On 6 June 2023, the European Pay Transparency Directive (EU) 2023/970 came into force, setting new minimum requirements for pay transparency in employment. The purpose of the directive is to create pay transparency in companies and to detect and prevent gender-based pay discrimination. National legislators have until 7 June 2026 to implement the directive. The German legislator will most likely amend the existing Pay Transparency Act ­(EntgTranspG) for this purpose. It is not yet possible to predict exactly what form the amendment will take. However, the directive itself and the accompanying recitals provide a number of new instruments and procedures ­relating to pay transparency that will be relevant to German employers. Examples include pay transparency in the application process and an employee’s right to information about pay regardless of the number of employees in the company. It is worth taking a look at the key provisions of the directive in order to prepare for the increasing administrative burden in companies. Compliance risks should also be assessed prior to the implementation of the directive in order to be able to react in a timely manner once the directive has been implemented. The following article is not exhaustive and is intended to provide an overview of the key changes to pay transparency.
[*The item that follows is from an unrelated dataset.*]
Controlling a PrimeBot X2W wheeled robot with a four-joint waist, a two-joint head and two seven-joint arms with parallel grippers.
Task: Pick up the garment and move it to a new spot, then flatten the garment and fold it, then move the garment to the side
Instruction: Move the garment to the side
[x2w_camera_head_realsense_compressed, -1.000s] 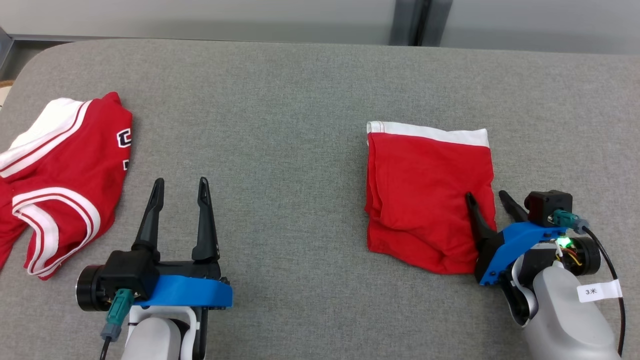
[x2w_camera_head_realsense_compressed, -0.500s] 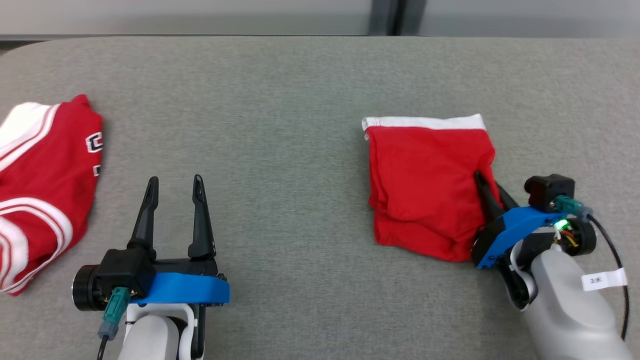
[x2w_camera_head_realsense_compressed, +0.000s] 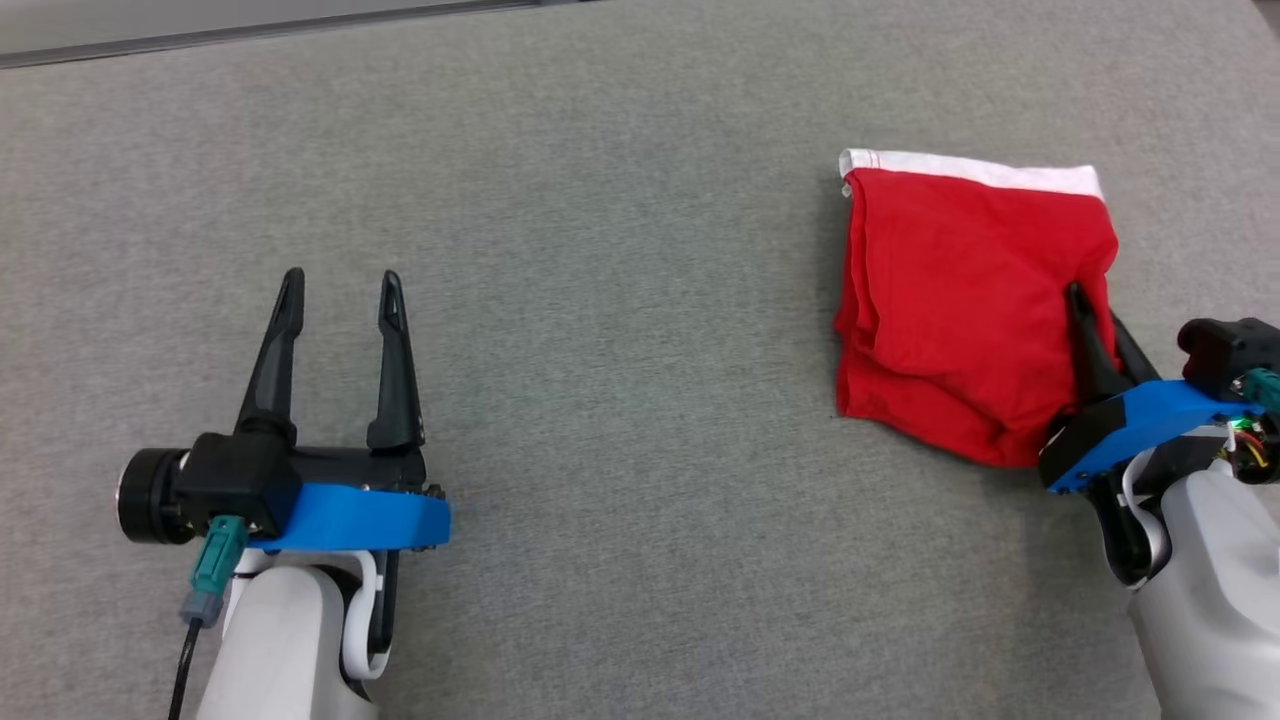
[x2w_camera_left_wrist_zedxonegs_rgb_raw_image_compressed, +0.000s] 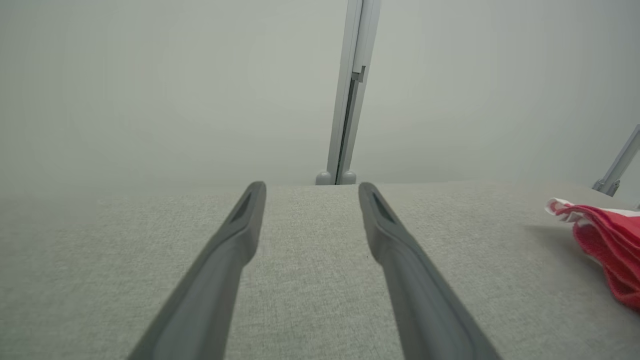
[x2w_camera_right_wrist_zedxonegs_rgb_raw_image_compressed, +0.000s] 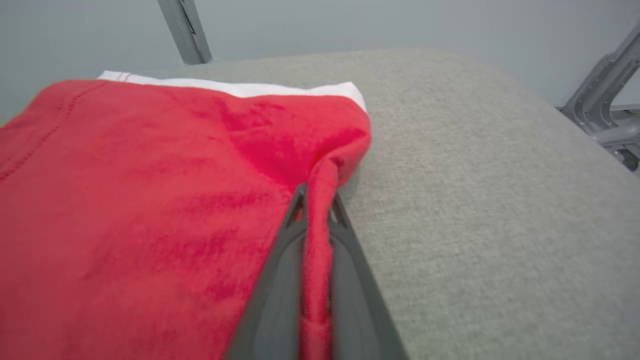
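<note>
Our right gripper has pinched shut on the garment edge — left gripper gapes empty — dragging may undo our fold

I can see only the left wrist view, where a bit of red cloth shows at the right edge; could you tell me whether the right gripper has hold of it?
Observer: Yes, the right gripper is shut on the right edge of the garment, pinching a ridge of red cloth.
Operator: Thank you. Is the garment folded?
Observer: It is folded into a rough rectangle, with a white band along its far edge.
Operator: Is it lifted off the surface?
Observer: Most of it seems to lie on the table; just the pinched edge is drawn up.
</note>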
Art. 4: Equal and equivalent work

An essential factor for the comparability of pay is the obligation to guarantee equal pay for equal work or work of equal value, as set out in Art. 4 (1). These terms are already defined in § 4 (1) EntgTranspG. It is likely that the legislator will expand and specify the list of criteria for determining non-discriminatory pay systems (§ 4 (4) 2 EntTranspG).

It also follows from Art. 4 (2) that the development of ­instruments and methods for the assessment of pay as an aid for employers and social partners is initially the primary task of the respective member state. It is not yet clear how far-reaching and sophisticated the national pay ­assessment systems will be. At the same time, however, German employers can test analytical procedures for the evaluation of individual jobs and fields of activity within a company in terms of pay law before the directive is implemented. This is because the directive does not exclude the use of individual pay evaluation systems. These offer the advantage of being individually adaptable to the indivi­dual company and the differing comparison groups of ­employees, thus providing more precise results.

According to Art. 19 (1), the comparability of activities is not only limited to those with the same employer, but also to a single source, provided that this source sets uniform remuneration conditions. According to recital 29, such a source may, for example, be the group parent company if it establishes uniform remuneration rules for subsidiaries and there is no collective bargaining coverage for these. Collective agreements and works council agreements are also likely to qualify as a uniform source. If no actual comparator can be determined, Art. 19 (3) allows recourse to a hypothetical comparator, including any remuneration ­statistics. This is intended to extend pay transparency to ­gender-specific fields of activity.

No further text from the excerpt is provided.